— Все они одним миром мазаны!
— Зря щуняешь[71], зря! Мирослав Янович хороший человек, душевный, штрафами не изводит, слово ласковое знает… И честный: окромя жалованья, ни копейки не берет. А вспомни, как до него было на приисках?..
О том, как было до Яновского, мальчики не узнали: рабочие ушли со двора. За воротами прииска Андрейка увидел Ван Ювэя, стоявшего в окружении своих приближенных; он подзывал к себе выходивших из конторы китайских кули, что-то им говорил, и те с поклонами, хотя и с явным нежеланием отдавали ему свои деньги.
— Сергунька, видишь того толстого китайца с усиками? Посмотри, какие у него длинные ногти.
— И верно! — Сергунька засмеялся. — Прямо как когти у медведя. Зачем ему такие? Ведь он, поди, и руками ничего делать не может.
— А он ничего и не делает, за него все делают другие. Наверное, только лопает сам…
Во дворе появились Мирослав Яновский и Фабиан Хук.
— Ну что, интересно у нас? — спросил проспектор у Сергуньки.
— Самое интересное для него — это ногти Ван Ювэя! — засмеялся Андрейка. — Вон он у ворот стоит… Отец, а почему китайцы ему деньги отдают?
Мирослав взглянул в указанном направлении и нахмурился. Толстяк и его свита в свою очередь увидели управляющего и, пошептавшись, поспешили ретироваться.
— Я сейчас, — буркнул Яновский-старший и вернулся в контору.
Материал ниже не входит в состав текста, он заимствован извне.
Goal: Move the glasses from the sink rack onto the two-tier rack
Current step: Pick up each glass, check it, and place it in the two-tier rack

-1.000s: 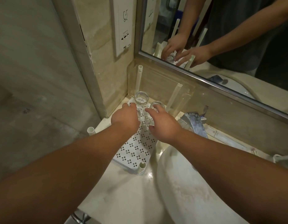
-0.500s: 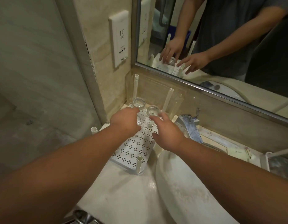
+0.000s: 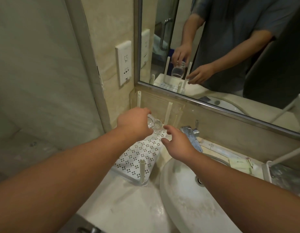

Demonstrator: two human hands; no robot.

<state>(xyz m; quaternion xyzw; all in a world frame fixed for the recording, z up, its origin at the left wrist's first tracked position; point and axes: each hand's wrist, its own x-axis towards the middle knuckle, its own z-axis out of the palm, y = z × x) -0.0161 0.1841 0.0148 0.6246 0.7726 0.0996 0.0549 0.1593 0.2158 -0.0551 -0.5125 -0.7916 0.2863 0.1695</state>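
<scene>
Your left hand [image 3: 135, 124] has lifted one glass [image 3: 150, 122] off the perforated rack [image 3: 139, 157], grip curled round it, tilted. Right hand [image 3: 177, 142] let go, fingers spread beside another glass [image 3: 156, 132] standing on the tray.

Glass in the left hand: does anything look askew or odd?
Yes. The left hand holds the glass tilted on its side above the perforated rack tray, not upright. The right hand hovers open beside it. Nothing looks spilled or broken.
</scene>
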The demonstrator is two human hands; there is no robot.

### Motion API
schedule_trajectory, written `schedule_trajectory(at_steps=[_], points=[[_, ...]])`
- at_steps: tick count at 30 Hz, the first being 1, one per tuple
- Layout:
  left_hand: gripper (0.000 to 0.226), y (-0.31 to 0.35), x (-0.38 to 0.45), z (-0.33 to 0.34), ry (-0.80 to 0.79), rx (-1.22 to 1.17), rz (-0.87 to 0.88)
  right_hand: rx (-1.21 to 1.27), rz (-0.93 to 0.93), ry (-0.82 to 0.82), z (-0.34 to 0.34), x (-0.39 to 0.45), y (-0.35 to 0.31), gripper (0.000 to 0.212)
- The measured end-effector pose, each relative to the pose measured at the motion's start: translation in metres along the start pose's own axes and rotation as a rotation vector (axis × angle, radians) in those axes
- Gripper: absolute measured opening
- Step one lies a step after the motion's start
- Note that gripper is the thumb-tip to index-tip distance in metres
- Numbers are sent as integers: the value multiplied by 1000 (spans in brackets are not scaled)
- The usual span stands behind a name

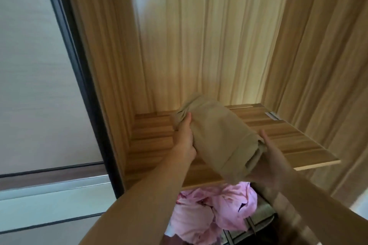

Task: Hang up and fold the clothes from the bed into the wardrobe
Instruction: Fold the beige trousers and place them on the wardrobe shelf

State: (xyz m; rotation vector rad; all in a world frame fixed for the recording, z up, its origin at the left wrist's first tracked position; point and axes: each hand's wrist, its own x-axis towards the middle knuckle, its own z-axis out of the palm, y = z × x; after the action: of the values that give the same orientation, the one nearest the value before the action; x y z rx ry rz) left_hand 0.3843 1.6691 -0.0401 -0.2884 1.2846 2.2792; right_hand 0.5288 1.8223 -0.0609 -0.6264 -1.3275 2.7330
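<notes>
The step in hand is stowing a folded garment. Both hands hold a folded beige garment (219, 137) over the wooden shelf (151, 139) inside the wardrobe (199, 36).

- Left hand (185, 139): grips the garment's far left end, thumb on top, fingers hidden beneath the cloth.
- Right hand (266, 157): supports the near right end from below and at the side; the frame is blurred here, so the curl of the fingers cannot be told exactly, but the hand carries the bundle.

The garment lies slantwise across the shelf, its near end overhanging the front edge. Whether its underside already touches the board cannot be told.

Below the shelf, a crumpled pink garment (211, 211) lies in the lower compartment, beside what appears to be a basket (256, 223).

Next move, as judged: lower the bundle flat onto the shelf, push it back from the front edge, square it to the boards, then draw both hands out without disturbing the folds. A hasty release may let the overhanging end unfold or slide off.
</notes>
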Motion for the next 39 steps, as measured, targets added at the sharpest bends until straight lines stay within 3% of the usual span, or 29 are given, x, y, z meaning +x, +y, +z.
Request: schedule_trajectory(at_steps=[2,4,6,8,12,15,19,24,27,30,35,39], points=[[73,-4,23,11,52,-102,40,28,-51,48,-9,25,-2,76],[56,-10,38,21,87,-154,36,18,-104,121,-1,46,-3,64],[59,-17,52,27,83,-174,-12,-22,-187,184,8,65,-10,62],[62,-18,66,29,26,-178,-63,-88,-253,234,3,86,-20,68],[41,-8,97,21,-158,-172,-146,-261,-271,344,-24,120,-52,68],[35,0,124,18,-151,-109,-167,-351,-295,311,-42,153,-77,71],[40,4,164,24,-76,149,-164,-499,-255,321,-75,210,-104,86],[58,1,219,39,-29,484,-102,-585,-225,294,-89,281,-132,41],[62,-6,247,45,14,598,-47,-724,-307,355,-93,326,-139,59],[69,-16,273,48,118,690,-49,-881,-335,351,-94,362,-136,62],[52,-14,299,48,275,1071,178,-985,-302,400,-101,401,-126,58],[46,-10,308,52,314,1104,147,-1105,-335,454,-99,417,-129,56]])
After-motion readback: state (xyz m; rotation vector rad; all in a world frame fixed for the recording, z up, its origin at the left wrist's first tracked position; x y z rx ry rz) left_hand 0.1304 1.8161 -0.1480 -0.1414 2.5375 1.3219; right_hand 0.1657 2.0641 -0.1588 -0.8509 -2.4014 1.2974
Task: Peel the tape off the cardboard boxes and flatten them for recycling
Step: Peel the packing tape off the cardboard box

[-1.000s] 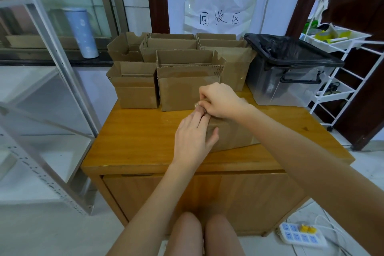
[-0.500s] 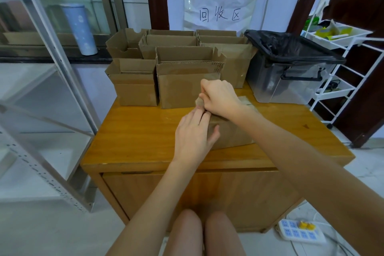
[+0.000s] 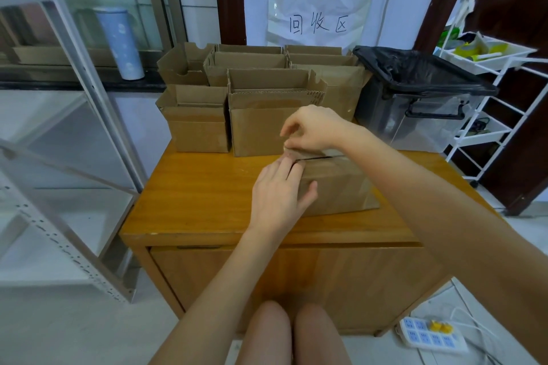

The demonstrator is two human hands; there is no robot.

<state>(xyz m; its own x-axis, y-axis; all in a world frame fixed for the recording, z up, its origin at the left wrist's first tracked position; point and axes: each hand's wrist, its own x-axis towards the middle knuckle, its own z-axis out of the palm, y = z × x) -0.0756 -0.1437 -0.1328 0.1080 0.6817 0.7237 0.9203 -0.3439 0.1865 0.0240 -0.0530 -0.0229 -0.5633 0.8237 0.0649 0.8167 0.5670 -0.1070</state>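
Plain brown cardboard boxes (image 3: 261,115) stand on an orange-brown wood-grain surface (image 3: 192,195). At two o'clock, a clear bin (image 3: 415,124) is lined with a black bag (image 3: 415,68). At ten o'clock is a pale blue tumbler (image 3: 121,41) with white spots. The rack (image 3: 486,92) is white.

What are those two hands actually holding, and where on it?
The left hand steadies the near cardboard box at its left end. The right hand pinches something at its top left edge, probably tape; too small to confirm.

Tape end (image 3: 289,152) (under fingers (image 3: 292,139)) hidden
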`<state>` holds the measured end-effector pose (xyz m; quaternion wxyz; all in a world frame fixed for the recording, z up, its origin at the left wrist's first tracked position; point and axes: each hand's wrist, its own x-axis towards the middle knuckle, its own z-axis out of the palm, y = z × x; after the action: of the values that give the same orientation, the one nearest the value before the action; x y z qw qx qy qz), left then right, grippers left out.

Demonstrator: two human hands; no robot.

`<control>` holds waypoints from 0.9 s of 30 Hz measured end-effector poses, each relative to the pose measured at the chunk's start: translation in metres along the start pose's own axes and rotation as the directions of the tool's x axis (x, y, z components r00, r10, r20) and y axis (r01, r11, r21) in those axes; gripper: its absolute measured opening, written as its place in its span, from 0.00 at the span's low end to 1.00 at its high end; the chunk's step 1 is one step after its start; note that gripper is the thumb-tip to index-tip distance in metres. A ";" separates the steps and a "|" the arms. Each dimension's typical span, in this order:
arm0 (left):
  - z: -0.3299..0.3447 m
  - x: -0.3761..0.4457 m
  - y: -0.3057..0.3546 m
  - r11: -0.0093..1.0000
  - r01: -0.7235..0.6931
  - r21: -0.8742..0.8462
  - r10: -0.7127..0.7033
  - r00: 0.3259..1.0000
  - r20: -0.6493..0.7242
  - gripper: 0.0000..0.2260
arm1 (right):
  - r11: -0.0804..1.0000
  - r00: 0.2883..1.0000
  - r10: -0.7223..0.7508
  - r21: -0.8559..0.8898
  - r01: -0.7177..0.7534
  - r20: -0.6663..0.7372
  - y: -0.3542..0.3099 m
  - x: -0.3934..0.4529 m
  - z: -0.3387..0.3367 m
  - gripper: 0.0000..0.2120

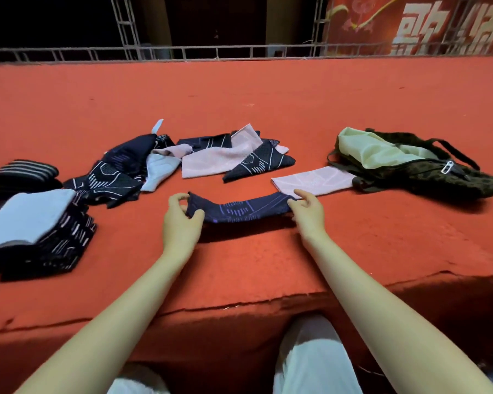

Ждать его пришлось долго. Когда он наконец вышел и Яновские вместе с Хуками отправились домой — Мирослав с сыном квартировал и столовался у штейгера Сизова, — Андрейка спросил отца:
— А в сам деле, для чего ему такие длинные ногти? И некрасиво, и неудобно с ими…
— Это по нашим меркам некрасиво, а по ихним — самый шик! А кроме того, всем сразу видно, что обладатель этих ногтей не занимается физическим трудом, а стало быть, богат и знатен. У нынешней вдовствующей императрицы Цыси[72] когтищи тоже — будь здоров! Длиннее, чем сами пальцы.
— Видели ее? — опросил капитан Хук.
— Только на портрете, хотя трижды бывал в Пекине. Зато слышал о ней многое…
До позднего вечера за чаем Мирослав рассказывал другу и мальчикам о Поднебесной, о ее великом народе и о ее императрице — особе хитрой, жестокой и жадной. Андрейку и Сергуньку особенно поразило то, что у Цыси пять тысяч шкатулок с драгоценностями и что, по слухам, ей ежедневно подают обед из ста — ста пятидесяти блюд.
— Чему удивляться, — возразил Яновский, — ведь недаром китайская поговорка гласит: «Что император скушает за один раз, того крестьянину на полгода хватит».
Когда все уснули, Мирослав встал, потихоньку оделся и вышел из дома. Ночь была беззвездная, сырая. Управляющий зябко повел плечами, оглянулся по сторонам, словно ожидая кого-то, но не дождавшись, быстро зашагал по тропе, как бы догоняя желтое пятно от фонаря, который нес в руке.